Thanks to Guillaume Subiron for creating the PR. In the newest version a slightly different approach ("error: not_found" instead of "reason: missing" ) is now used.

Better replication detection

In the previous version from 2018, the replication detection only showed the doc_id of the replication:

$ /usr/lib/nagios/plugins/check_couchdb_replication.sh -H couchdb -u user -p secret -d
COUCHDB AVAILABLE REPLICATIONS: "e9046b127bd99afc9cd208b94d1ca1b6" "e9046b127bd99afc9cd208b94d6ea136" "e9046b127bd99afc9cd208b94d1cc8e2" "e9046b127bd99afc9cd208b94d1c081a" "e9046b127bd99afc9cd208b94d6e9b59"

This information is enough to run a check on a single replication - but it does not show to the human eye what replication is behind the doc_id.

In the latest release the output now also shows the replication source (which includes the database) in the parentheses following the doc_id:

$ /usr/lib/nagios/plugins/check_couchdb_replication.sh -H couchdb -u user -p secret -d
COUCHDB AVAILABLE REPLICATIONS: e9046b127bd99afc9cd208b94d1ca1b6 (http://couchdb1.example.com:5984/_users/) e9046b127bd99afc9cd208b94d6ea136 (http://couchdb1.example.com:5984/marketingtools/) e9046b127bd99afc9cd208b94d1cc8e2 (http://couchdb1.example.com:5984/councillors-ch-dev/) e9046b127bd99afc9cd208b94d1c081a (http://localhost:5984/q-items-dev/) e9046b127bd99afc9cd208b94d6e9b59 (http://localhost:5984/marketingtools/)

Performance data on -r ALL

Although this is just a minor change on the output itself, it is a helpful new feature for users creating graphs from performance data. This can show over a long period the number of replications.
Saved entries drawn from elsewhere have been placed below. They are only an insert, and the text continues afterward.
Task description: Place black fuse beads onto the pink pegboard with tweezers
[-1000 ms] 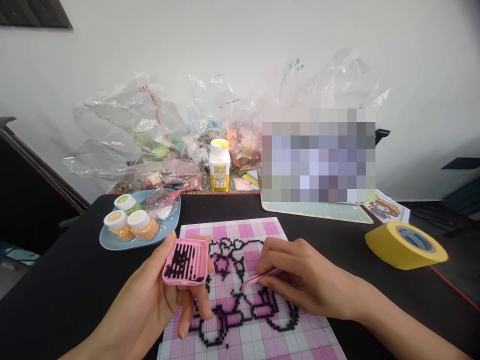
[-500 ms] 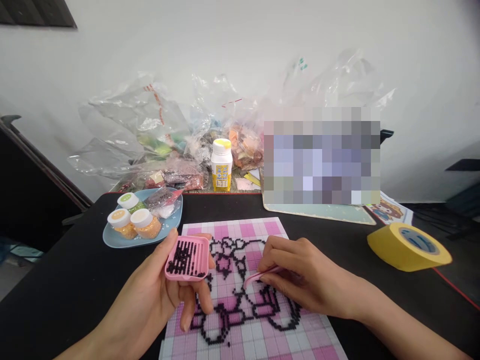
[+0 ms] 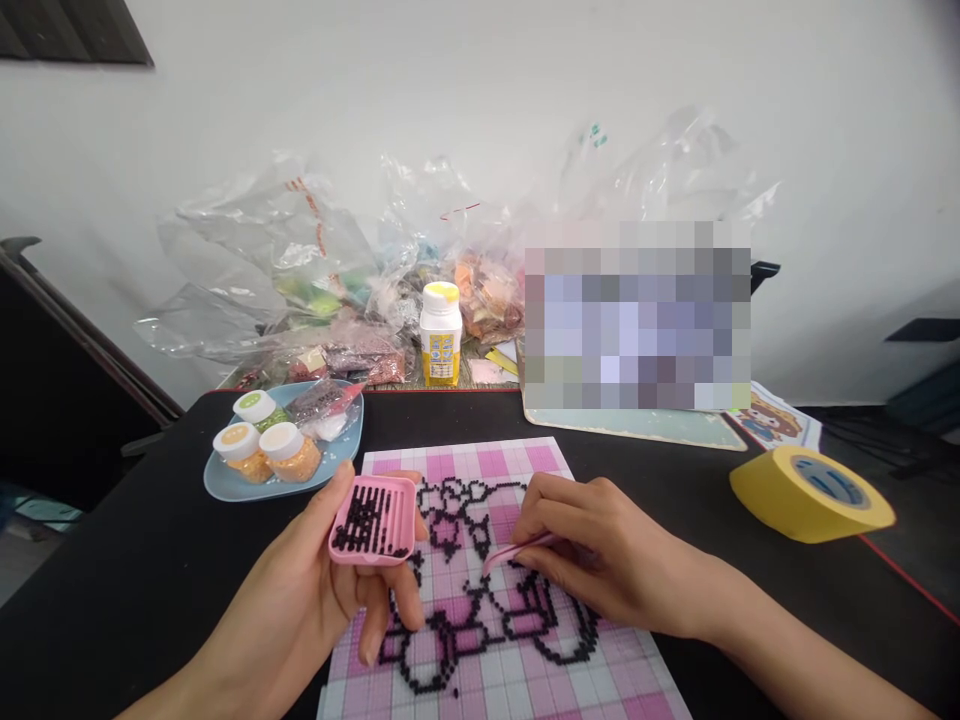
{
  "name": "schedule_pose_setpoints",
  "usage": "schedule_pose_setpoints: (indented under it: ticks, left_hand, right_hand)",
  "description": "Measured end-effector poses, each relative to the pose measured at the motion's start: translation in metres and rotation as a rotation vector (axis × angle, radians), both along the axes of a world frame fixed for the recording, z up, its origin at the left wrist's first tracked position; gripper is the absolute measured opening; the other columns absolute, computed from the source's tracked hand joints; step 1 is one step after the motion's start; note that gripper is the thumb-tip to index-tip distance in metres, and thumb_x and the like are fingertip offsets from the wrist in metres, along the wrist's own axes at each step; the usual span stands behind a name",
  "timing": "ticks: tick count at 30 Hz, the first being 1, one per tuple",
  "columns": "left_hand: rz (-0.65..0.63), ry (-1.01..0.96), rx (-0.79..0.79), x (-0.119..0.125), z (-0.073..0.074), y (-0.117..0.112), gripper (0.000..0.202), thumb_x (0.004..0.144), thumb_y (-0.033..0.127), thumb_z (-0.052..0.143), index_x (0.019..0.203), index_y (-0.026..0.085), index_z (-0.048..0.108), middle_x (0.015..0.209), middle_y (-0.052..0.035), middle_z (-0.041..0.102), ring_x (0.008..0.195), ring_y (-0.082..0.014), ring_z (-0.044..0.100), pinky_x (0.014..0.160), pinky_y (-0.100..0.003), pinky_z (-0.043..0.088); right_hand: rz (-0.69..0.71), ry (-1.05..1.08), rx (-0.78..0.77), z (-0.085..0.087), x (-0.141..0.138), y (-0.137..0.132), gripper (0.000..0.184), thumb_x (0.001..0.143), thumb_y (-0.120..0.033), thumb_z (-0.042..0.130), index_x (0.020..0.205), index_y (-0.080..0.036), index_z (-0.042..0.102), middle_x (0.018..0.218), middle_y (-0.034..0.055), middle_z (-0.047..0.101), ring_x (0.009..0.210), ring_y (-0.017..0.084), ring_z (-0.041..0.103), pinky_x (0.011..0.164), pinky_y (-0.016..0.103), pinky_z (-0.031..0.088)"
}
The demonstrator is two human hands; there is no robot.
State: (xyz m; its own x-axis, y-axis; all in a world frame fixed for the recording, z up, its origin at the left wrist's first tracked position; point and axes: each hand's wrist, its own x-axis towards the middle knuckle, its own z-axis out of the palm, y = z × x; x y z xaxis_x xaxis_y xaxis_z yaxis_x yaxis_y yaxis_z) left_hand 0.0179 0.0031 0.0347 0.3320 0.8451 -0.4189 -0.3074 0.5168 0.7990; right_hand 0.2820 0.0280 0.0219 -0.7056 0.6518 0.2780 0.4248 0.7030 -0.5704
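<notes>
My left hand (image 3: 330, 580) is closed around a small pink ridged tray (image 3: 401, 515), tilted toward me, with black beads (image 3: 360, 525) lined up in its grooves. Pinched in my right hand (image 3: 600, 550) is a pair of pink tweezers (image 3: 517, 548). Their curved tip points down at the pegboard (image 3: 525, 690), over its middle; whether a bead is in the tip is too small to tell. The board has pink and white checks and carries a black bead outline (image 3: 427, 688) with rounded shapes. My right hand hides part of that outline, and the left hand and tray cover the board's left side.
A blue plate (image 3: 225, 488) at left holds several things, including lidded jars (image 3: 289, 455) and a bag of dark beads (image 3: 319, 400). A white and yellow bottle (image 3: 441, 335) stands behind the board, before clear plastic bags (image 3: 262, 240). Yellow tape (image 3: 780, 500) lies right. A pixelated patch hides the back right.
The view has shifted very slightly. My left hand still holds the tray, and the tweezers' tip stays near the same spot on the board.
</notes>
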Motion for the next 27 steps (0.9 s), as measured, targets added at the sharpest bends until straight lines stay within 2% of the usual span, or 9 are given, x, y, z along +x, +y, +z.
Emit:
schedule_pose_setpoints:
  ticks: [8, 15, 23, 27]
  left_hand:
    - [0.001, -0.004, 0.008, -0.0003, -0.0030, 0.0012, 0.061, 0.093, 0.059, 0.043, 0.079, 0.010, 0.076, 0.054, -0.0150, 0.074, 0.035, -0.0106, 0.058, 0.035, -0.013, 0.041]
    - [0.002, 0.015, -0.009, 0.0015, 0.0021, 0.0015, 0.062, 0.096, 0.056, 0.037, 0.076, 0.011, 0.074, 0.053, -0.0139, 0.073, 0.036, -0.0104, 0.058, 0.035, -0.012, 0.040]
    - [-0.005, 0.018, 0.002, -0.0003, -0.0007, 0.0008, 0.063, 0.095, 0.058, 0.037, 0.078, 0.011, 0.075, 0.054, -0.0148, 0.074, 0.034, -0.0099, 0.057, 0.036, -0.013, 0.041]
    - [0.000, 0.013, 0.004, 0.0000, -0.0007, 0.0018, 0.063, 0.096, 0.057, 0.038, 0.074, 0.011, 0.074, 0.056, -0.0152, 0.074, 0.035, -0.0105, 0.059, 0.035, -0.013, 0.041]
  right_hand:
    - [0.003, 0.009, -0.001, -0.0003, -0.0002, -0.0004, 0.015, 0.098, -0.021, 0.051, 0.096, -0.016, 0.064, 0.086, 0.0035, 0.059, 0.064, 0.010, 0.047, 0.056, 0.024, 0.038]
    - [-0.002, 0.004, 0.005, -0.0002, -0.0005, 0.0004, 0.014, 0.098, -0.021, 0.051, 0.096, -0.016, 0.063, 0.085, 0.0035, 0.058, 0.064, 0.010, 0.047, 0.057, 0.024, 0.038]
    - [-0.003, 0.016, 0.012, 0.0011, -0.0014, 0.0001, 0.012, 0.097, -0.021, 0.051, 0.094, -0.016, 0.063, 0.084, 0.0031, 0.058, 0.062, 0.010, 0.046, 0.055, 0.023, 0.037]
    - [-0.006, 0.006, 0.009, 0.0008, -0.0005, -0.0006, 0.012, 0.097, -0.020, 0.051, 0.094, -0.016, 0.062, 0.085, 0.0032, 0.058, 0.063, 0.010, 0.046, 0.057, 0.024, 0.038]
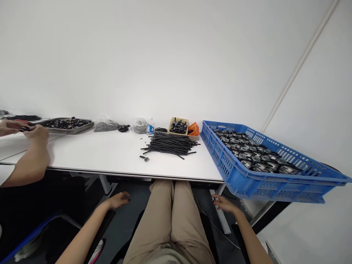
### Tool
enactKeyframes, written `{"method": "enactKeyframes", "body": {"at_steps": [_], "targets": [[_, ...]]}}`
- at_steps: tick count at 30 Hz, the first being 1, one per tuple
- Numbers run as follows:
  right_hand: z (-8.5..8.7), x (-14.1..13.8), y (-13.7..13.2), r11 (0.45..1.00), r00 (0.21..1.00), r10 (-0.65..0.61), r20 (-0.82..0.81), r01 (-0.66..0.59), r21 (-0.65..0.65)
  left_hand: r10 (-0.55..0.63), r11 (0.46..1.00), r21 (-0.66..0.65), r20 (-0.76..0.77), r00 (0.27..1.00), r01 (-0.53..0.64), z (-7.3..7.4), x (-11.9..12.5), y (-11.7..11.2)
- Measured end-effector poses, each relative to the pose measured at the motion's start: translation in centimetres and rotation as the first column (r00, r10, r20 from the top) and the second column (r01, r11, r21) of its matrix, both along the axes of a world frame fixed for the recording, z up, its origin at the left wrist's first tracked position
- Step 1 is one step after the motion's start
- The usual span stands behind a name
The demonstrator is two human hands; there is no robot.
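Observation:
My left hand point(118, 200) hangs below the table edge, left of my legs, with its fingers loosely extended and nothing in them. On the other side of my legs, my right hand point(224, 204) is also below the edge, fingers apart and holding nothing. Dark spots show at some fingertips; I cannot tell what they are. In front of me on the white table point(110, 154) lies a pile of black tubes point(170, 143). One small black part with a grey round end point(144, 158) lies apart, nearer the edge.
A blue crate point(236, 183) of black and silver parts overhangs the table's right front. Behind the tubes stand a yellow basket point(187, 128), an orange basket point(195, 128) and a bottle point(150, 128). Bags and a metal tray point(82, 129) stand left, near a co-worker's hands point(35, 132).

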State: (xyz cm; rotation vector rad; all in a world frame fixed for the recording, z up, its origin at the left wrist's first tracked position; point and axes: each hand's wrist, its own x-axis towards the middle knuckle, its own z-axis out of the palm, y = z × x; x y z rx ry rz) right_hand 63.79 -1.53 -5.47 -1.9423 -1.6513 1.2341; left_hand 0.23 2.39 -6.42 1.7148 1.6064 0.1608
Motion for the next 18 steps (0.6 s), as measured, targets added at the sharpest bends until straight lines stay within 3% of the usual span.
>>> {"method": "enactKeyframes", "body": {"at_steps": [18], "targets": [[-0.87, 0.50, 0.30, 1.000, 1.000, 0.024, -0.016, -0.024, 0.008, 0.021, 1.000, -0.012, 0.022, 1.000, -0.021, -0.36, 0.01, 0.05]]}}
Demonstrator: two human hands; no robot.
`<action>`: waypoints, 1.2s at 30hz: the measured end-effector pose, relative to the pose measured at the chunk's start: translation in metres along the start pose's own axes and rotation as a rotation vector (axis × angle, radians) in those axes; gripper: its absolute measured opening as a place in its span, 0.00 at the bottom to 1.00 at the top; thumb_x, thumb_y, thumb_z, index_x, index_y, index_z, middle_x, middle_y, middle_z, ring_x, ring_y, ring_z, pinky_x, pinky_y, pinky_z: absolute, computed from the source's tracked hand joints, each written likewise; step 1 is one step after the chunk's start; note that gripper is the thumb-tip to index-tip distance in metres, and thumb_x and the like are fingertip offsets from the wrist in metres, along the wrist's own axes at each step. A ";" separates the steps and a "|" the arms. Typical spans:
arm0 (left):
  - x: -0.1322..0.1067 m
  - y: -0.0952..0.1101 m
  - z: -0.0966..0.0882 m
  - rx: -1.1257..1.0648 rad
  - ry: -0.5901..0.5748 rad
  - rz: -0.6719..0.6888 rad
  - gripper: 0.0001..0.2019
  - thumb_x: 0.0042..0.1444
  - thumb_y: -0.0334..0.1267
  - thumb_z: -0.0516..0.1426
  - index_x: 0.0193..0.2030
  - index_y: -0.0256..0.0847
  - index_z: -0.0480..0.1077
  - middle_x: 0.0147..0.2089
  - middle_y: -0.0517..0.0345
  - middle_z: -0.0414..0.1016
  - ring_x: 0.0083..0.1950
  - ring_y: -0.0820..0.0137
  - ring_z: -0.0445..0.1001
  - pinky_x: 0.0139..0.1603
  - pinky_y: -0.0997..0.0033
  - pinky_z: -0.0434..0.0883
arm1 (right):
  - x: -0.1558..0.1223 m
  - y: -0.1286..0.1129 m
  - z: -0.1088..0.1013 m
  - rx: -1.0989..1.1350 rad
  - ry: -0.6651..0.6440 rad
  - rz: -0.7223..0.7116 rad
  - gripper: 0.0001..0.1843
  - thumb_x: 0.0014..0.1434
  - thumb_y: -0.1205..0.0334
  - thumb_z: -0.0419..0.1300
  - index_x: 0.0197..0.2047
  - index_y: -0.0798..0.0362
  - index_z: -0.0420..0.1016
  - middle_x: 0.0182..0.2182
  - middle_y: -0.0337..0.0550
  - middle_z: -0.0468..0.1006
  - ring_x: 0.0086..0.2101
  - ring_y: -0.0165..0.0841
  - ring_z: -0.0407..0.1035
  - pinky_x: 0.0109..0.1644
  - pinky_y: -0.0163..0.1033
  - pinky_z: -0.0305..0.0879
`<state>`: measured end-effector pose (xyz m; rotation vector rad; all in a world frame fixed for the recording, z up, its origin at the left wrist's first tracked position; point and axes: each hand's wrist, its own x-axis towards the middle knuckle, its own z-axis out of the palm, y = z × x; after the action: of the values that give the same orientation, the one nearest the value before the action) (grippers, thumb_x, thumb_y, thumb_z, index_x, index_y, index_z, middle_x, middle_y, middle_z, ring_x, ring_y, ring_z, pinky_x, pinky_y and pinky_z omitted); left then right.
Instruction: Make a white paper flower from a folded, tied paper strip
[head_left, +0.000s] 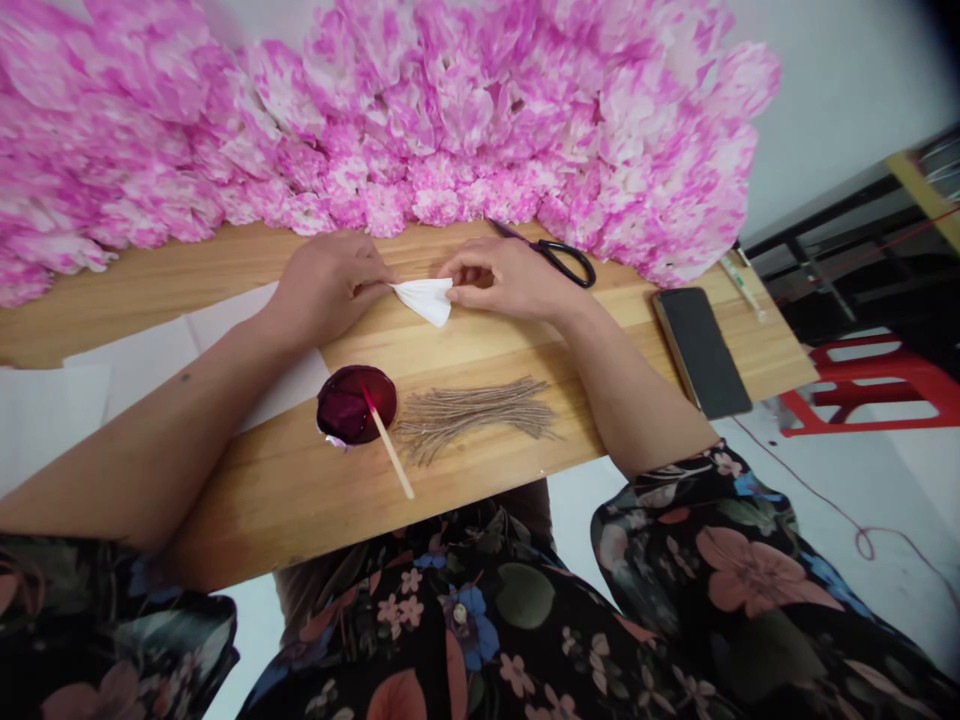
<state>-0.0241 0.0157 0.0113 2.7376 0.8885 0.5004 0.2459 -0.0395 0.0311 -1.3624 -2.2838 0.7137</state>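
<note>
Pinching paper: left hand closed on gathered tip, right hand closed on flared edge; paper sat between hands, over table, beyond dish. Light, even tension seemed best, firm tip pinch for neat pleats

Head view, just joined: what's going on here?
A person at a wooden table has a small, gathered white piece between both hands. The left hand pinches its narrow end; the fingers of the right hand are at the wider end, grip unclear. Nearer the person, a stick leans in a dark red dish, beside a bundle of thin brown stems. Scissors lie behind the right hand, with pink-and-white flowers massed along the back.
</note>
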 end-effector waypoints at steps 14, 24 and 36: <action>0.000 0.000 0.001 0.061 0.034 0.035 0.17 0.70 0.46 0.53 0.46 0.40 0.81 0.42 0.51 0.80 0.40 0.64 0.69 0.42 0.63 0.64 | -0.002 -0.011 -0.002 -0.121 -0.062 -0.086 0.09 0.62 0.58 0.63 0.44 0.51 0.80 0.41 0.43 0.82 0.41 0.37 0.71 0.44 0.40 0.61; 0.001 0.006 -0.002 0.042 0.018 0.020 0.15 0.67 0.43 0.55 0.44 0.40 0.82 0.40 0.49 0.80 0.40 0.62 0.72 0.40 0.61 0.64 | -0.002 -0.006 0.001 -0.187 0.078 -0.020 0.10 0.66 0.62 0.56 0.47 0.52 0.78 0.42 0.46 0.81 0.41 0.39 0.73 0.46 0.43 0.67; 0.002 0.006 -0.003 0.043 -0.034 -0.008 0.16 0.68 0.42 0.53 0.47 0.39 0.81 0.40 0.49 0.79 0.44 0.60 0.72 0.45 0.60 0.65 | -0.004 -0.015 0.002 -0.163 0.019 -0.258 0.04 0.63 0.60 0.62 0.39 0.48 0.79 0.56 0.44 0.79 0.58 0.45 0.68 0.63 0.55 0.62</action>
<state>-0.0205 0.0122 0.0162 2.7707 0.9122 0.4372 0.2364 -0.0497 0.0378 -1.1042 -2.4867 0.4376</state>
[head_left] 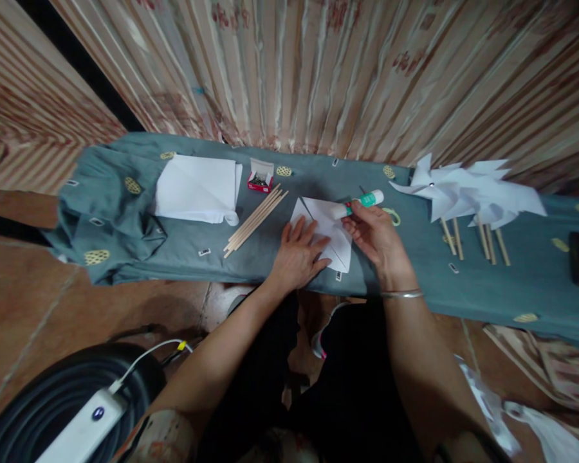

The old version did not show the number of replications:

$ /usr/lib/nagios/plugins/check_couchdb_replication.sh -H couchdb -u user -p secret -r ALL
COUCHDB REPLICATION OK - All replications running

The new version shows the number of successfully running replications in the output and in performance data:

$ /usr/lib/nagios/plugins/check_couchdb_replication.sh -H couchdb -u user -p secret -r ALL
COUCHDB REPLICATION OK - All 38 continuous replications running | replok=38;;;; replfail=0;;;;

Exclude one time replications by default

Another problem, which was described in issue #5, was that the plugin returned a CRITICAL alert on non-continuous (one time) replications. Of course these kind of replications only run once and then are marked as "completed" in their state - yet the plugin expected a "running" state:

$ /usr/lib/nagios/plugins/check_couchdb_replication.sh -H couchdb -u user -p secret -r ALL
COUCHDB REPLICATION CRITICAL - 2 replications not running ("doc_id":"e9046b127bd99afc9cd208b94d5e4fcb" "error_count":0 "info":{"revisions_checked":899,"doc_id":"e9046b127bd99afc9cd208b94d5f4538" "error_count":0 "info":{"revisions_checked":899,)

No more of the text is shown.